§ What to work on: The entries below are to be duplicated exactly, with nothing left out.

§ Source records:
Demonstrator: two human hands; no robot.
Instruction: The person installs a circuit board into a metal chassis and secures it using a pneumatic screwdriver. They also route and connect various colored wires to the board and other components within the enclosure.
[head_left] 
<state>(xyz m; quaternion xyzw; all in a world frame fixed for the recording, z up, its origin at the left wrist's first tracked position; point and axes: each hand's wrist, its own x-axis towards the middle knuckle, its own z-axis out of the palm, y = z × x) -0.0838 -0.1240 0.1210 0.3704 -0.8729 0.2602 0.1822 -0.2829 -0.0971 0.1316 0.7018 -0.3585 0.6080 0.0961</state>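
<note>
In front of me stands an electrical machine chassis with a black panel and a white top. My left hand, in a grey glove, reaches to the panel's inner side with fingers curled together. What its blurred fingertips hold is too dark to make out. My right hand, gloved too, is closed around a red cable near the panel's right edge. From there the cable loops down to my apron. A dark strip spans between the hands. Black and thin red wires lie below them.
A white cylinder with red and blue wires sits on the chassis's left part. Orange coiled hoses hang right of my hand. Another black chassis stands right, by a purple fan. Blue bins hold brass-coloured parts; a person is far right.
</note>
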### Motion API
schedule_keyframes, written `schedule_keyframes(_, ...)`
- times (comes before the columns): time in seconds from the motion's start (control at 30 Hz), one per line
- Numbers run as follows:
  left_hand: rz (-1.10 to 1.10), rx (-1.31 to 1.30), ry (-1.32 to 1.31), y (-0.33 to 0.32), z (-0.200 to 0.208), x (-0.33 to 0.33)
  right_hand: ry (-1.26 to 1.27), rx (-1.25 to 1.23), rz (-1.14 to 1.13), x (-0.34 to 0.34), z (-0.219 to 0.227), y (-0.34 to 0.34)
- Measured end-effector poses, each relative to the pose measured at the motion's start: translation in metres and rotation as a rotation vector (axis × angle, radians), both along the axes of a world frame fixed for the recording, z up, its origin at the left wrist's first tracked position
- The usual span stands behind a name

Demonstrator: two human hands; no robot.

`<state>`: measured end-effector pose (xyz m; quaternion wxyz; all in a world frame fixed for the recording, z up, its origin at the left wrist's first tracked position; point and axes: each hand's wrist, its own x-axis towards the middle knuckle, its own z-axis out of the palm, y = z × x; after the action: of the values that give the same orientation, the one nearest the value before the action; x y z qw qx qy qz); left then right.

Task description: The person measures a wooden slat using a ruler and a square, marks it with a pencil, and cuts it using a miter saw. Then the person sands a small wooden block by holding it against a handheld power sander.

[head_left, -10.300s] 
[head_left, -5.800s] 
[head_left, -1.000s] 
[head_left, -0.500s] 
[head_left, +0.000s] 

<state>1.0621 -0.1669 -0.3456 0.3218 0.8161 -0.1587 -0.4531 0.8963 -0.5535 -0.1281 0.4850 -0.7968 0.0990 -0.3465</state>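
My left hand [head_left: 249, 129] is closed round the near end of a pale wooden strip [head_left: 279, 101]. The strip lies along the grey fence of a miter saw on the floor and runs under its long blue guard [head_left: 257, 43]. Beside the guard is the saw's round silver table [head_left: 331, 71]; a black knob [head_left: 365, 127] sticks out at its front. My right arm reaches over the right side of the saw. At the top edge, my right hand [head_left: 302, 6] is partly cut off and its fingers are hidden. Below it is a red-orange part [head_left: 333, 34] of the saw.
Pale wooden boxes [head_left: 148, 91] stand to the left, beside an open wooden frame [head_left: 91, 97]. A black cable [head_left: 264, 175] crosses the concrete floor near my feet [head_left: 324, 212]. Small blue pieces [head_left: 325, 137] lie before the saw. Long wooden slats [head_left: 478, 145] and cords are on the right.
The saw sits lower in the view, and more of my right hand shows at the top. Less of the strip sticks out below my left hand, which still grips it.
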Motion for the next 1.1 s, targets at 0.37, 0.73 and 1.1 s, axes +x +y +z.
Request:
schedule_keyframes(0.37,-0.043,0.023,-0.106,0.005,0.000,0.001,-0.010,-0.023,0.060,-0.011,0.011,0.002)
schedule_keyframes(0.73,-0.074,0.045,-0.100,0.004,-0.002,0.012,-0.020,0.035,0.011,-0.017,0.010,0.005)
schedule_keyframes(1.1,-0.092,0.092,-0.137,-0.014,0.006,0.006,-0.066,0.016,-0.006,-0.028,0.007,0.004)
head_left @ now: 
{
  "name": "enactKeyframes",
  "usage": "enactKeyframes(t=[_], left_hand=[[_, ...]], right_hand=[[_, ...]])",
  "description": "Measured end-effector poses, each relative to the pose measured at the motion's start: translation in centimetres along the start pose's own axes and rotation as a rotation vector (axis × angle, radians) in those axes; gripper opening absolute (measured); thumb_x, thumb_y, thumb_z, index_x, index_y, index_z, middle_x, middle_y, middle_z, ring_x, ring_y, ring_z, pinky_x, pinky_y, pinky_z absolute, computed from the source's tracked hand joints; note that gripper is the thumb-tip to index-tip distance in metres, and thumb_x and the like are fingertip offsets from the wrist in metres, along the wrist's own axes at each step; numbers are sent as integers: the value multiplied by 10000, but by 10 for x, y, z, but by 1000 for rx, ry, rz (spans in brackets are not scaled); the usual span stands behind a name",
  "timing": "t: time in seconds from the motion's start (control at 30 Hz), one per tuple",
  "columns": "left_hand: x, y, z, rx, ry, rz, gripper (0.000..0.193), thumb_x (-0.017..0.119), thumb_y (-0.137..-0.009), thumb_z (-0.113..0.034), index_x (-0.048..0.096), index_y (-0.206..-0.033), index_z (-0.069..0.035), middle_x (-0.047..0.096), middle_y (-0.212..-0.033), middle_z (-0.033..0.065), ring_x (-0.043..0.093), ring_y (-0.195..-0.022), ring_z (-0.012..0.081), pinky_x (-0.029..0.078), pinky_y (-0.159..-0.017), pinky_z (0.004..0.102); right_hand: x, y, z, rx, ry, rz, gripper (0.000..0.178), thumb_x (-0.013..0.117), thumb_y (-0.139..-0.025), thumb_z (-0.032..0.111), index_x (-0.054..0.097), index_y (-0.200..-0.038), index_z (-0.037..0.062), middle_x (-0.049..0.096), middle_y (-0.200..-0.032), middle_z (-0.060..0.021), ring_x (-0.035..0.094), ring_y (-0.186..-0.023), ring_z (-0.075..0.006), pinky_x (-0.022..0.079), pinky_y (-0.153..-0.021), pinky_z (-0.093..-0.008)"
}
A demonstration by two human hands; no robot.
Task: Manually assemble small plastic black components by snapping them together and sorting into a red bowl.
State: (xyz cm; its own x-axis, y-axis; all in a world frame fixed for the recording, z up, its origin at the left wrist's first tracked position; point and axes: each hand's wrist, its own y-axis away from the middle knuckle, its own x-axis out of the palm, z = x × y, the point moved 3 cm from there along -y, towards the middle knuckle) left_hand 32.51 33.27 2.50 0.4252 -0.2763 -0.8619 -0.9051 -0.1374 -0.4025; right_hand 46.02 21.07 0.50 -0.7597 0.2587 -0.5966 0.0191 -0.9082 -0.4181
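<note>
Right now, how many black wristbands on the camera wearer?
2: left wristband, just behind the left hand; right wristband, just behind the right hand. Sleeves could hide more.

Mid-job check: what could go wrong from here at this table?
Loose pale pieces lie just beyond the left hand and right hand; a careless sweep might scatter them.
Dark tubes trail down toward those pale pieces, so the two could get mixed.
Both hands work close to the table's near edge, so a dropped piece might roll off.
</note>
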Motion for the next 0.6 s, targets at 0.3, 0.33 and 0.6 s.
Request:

§ Response to the task:
Demonstrator: two human hands; no robot.
Instruction: The person installs a circuit board into a metal chassis and secures it using a pneumatic screwdriver. They also route and connect various colored wires to the board and other components within the enclosure.
[head_left] 
<state>(xyz m; quaternion xyzw; all in a world frame fixed for the recording, z up, its origin at the left wrist's first tracked position; point and axes: each hand's wrist, its own x-axis towards the middle knuckle, its own z-axis out of the palm, y = z × x) -0.0838 -0.1240 0.1210 0.3704 -0.8729 0.2602 0.1822 -0.2829 -0.0971 0.1316 0.7018 -0.3585 0.6080 0.0961</state>
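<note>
In front of me stands an electrical machine chassis with a black panel and a white top. My left hand, in a grey glove, reaches to the panel's inner side with fingers curled together. What its blurred fingertips hold is too dark to make out. My right hand, gloved too, is closed around a red cable near the panel's right edge. From there the cable loops down to my apron. A dark strip spans between the hands. Black and thin red wires lie below them.
A white cylinder with red and blue wires sits on the chassis's left part. Orange coiled hoses hang right of my hand. Another black chassis stands right, by a purple fan. Blue bins hold brass-coloured parts; a person is far right.
</note>
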### Motion API
schedule_keyframes, written `schedule_keyframes(_, ...)`
- times (comes before the columns): time in seconds from the motion's start (control at 30 Hz), one per line
- Numbers run as follows:
  left_hand: rz (-1.10 to 1.10), rx (-1.31 to 1.30), ry (-1.32 to 1.31), y (-0.33 to 0.32), z (-0.200 to 0.208), x (-0.33 to 0.33)
  right_hand: ry (-1.26 to 1.27), rx (-1.25 to 1.23), rz (-1.14 to 1.13), x (-0.34 to 0.34), z (-0.219 to 0.227), y (-0.34 to 0.34)
- Measured end-effector poses, each relative to the pose measured at the motion's start: translation in metres and rotation as a rotation vector (axis × angle, radians), both along the axes of a world frame fixed for the recording, z up, its origin at the left wrist's first tracked position
- The usual span stands behind a name

Demonstrator: two human hands; no robot.

`<state>`: measured end-effector pose (xyz m; quaternion wxyz; all in a world frame fixed for the recording, z up, its origin at the left wrist's first tracked position; point and axes: each hand's wrist, its own x-axis towards the middle knuckle, its own z-axis out of the palm, y = z × x; after the action: of the values that give the same orientation, the one nearest the value before the action; x y z qw qx qy qz); left then right.

Task description: The person measures a wooden slat using a ruler and a square, marks it with a pencil, and cuts it using a miter saw. Then the person sands a small wooden block by holding it against a handheld power sander.

[head_left, -10.300s] 
[head_left, -5.800s] 
[head_left, -1.000s] 
[head_left, -0.500s] 
[head_left, +0.000s] 

<state>1.0621 -0.1669 -0.3456 0.3218 0.8161 -0.1587 -0.4531 0.8963 -0.5535 -0.1281 0.4850 -0.7968 0.0990 -0.3465</state>
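My left hand [head_left: 249, 129] is closed round the near end of a pale wooden strip [head_left: 279, 101]. The strip lies along the grey fence of a miter saw on the floor and runs under its long blue guard [head_left: 257, 43]. Beside the guard is the saw's round silver table [head_left: 331, 71]; a black knob [head_left: 365, 127] sticks out at its front. My right arm reaches over the right side of the saw. At the top edge, my right hand [head_left: 302, 6] is partly cut off and its fingers are hidden. Below it is a red-orange part [head_left: 333, 34] of the saw.
Pale wooden boxes [head_left: 148, 91] stand to the left, beside an open wooden frame [head_left: 91, 97]. A black cable [head_left: 264, 175] crosses the concrete floor near my feet [head_left: 324, 212]. Small blue pieces [head_left: 325, 137] lie before the saw. Long wooden slats [head_left: 478, 145] and cords are on the right.
The saw sits lower in the view, and more of my right hand shows at the top. Less of the strip sticks out below my left hand, which still grips it.
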Motion for the next 1.1 s, targets at 0.37, 0.73 and 1.1 s, axes +x +y +z.
Request:
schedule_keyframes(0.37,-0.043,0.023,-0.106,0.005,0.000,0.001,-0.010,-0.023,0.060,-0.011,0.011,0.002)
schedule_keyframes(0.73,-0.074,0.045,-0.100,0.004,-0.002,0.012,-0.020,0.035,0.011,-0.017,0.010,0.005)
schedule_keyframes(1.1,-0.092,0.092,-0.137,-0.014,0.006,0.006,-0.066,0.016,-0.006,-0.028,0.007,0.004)
head_left @ now: 
{
  "name": "enactKeyframes",
  "usage": "enactKeyframes(t=[_], left_hand=[[_, ...]], right_hand=[[_, ...]])",
  "description": "Measured end-effector poses, each relative to the pose measured at the motion's start: translation in centimetres along the start pose's own axes and rotation as a rotation vector (axis × angle, radians) in those axes; gripper opening absolute (measured); thumb_x, thumb_y, thumb_z, index_x, index_y, index_z, middle_x, middle_y, middle_z, ring_x, ring_y, ring_z, pinky_x, pinky_y, pinky_z absolute, computed from the source's tracked hand joints; note that gripper is the thumb-tip to index-tip distance in metres, and thumb_x and the like are fingertip offsets from the wrist in metres, along the wrist's own axes at each step; numbers are sent as integers: the value multiplied by 10000, but by 10 for x, y, z, but by 1000 for rx, ry, rz (spans in brackets are not scaled); the usual span stands behind a name",
  "timing": "t: time in seconds from the motion's start (control at 30 Hz), one per tuple",
  "columns": "left_hand: x, y, z, rx, ry, rz, gripper (0.000..0.193), thumb_x (-0.017..0.119), thumb_y (-0.137..-0.009), thumb_z (-0.113..0.034), index_x (-0.048..0.096), index_y (-0.206..-0.033), index_z (-0.069..0.035), middle_x (-0.047..0.096), middle_y (-0.212..-0.033), middle_z (-0.033..0.065), ring_x (-0.043..0.093), ring_y (-0.195..-0.022), ring_z (-0.012..0.081), pinky_x (-0.029..0.078), pinky_y (-0.159..-0.017), pinky_z (0.004..0.102); right_hand: x, y, z, rx, ry, rz, gripper (0.000..0.178), thumb_x (-0.013..0.117), thumb_y (-0.139..-0.025), thumb_z (-0.032..0.111), index_x (-0.054..0.097), index_y (-0.200..-0.038), index_z (-0.037..0.062), middle_x (-0.049..0.096), middle_y (-0.200..-0.032), middle_z (-0.060..0.021), ring_x (-0.035..0.094), ring_y (-0.186..-0.023), ring_z (-0.075..0.006), pinky_x (-0.022..0.079), pinky_y (-0.153..-0.021), pinky_z (-0.093..-0.008)"
}
A demonstration by two human hands; no robot.
Task: Manually assemble small plastic black components by snapping them together and sorting into a red bowl.
State: (xyz cm; its own x-axis, y-axis; all in a world frame fixed for the recording, z up, its origin at the left wrist's first tracked position; point and axes: each hand's wrist, its own y-axis away from the middle knuckle, its own x-axis out of the palm, z = x × y, the point moved 3 cm from there along -y, towards the middle knuckle) left_hand 32.51 33.27 2.50 0.4252 -0.2763 -0.8619 -0.9051 -0.1374 -0.4025; right_hand 46.02 21.07 0.50 -0.7597 0.2587 -0.5966 0.0191 -0.9082 -0.4181
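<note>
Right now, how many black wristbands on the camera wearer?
2: left wristband, just behind the left hand; right wristband, just behind the right hand. Sleeves could hide more.

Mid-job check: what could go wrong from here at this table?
Loose pale pieces lie just beyond the left hand and right hand; a careless sweep might scatter them.
Dark tubes trail down toward those pale pieces, so the two could get mixed.
Both hands work close to the table's near edge, so a dropped piece might roll off.
</note>
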Motion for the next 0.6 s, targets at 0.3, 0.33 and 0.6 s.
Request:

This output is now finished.